At the center of the debate is a bill that would define renewable hydrogen and require all hydrogen produced in the state adhere to the definition by 2045. Its author, Southern California Democrat Steve Bennett, has been holding meetings with the state’s powerful environmental lobby and its hydrogen industry to try to hash out a solution.

— Wes Venteicher

Climate disclosure

Federal efforts to compel corporations to disclose their carbon footprint and climate-related risks have stalled. So blue states are increasingly looking to take on the issue themselves.

California enacted first-in-the-nation legislation last year to make companies operating in the state disclose greenhouse gas emissions, and now Washington state and New York are trying to follow suit. These moves come amid an evolving global landscape on the issue, as the European Union implements its own climate disclosure rules and the SEC attempts to finalize its rules as the agency faces almost certain litigation.

Steven Rothstein, managing director of the Ceres Accelerator for Sustainable Capital Markets, said further state efforts may not be necessary given that the California law will sweep in large companies that operate in multiple states. He said companies shouldn’t be forced to navigate complex disclosure regulations that could vary across states.

— Jordan Wolman


Retail theft

Pharmacy items locked behind glass cases. Videos on social media showing thieves making off with merchandise. Many Americans have experienced or heard about property crime, and the issue is poised to be a focus for lawmakers in California and beyond.

Gov. Gavin Newsom has called for a package of legislation cracking down on people who steal or resell retail items for profit. Assembly Democrats have already introduced multiple bills to fortify penalties, and more are likely coming after a new committee focused on retail crimes wraps up a series of hearings.
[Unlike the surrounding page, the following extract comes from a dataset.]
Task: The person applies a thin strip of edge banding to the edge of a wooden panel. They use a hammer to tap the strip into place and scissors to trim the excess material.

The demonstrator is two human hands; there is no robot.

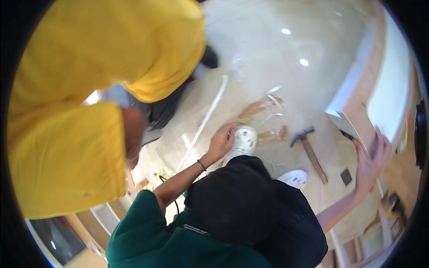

“We must preserve California’s successful California criminal justice reforms while holding up our responsibility to look at unintended consequences,” Democratic Speaker Robert Rivas said as he greeted returning lawmakers earlier this month. “It’s a top of mind issue for our residents.”

— Jeremy B. White


Foreign-owned farmland

State lawmakers continue to propose restrictions on farms owned by companies or individuals from certain countries, arguing that they present a national security threat. Arizona GOP state Sen. Wendy Rogers, a conservative firebrand, wants to create an office to track and prohibit foreign ownership, while South Dakota has proposed an interim study group on the issue. Lawmakers in Indiana, Illinois, Virginia and Missouri have proposed creating or tightening ownership restrictions as well. The issue is also seeping into state electoral politics, with the purported risks of Chinese-owned farmland being raised by GOP candidates in Indiana and North Carolina’s gubernatorial races.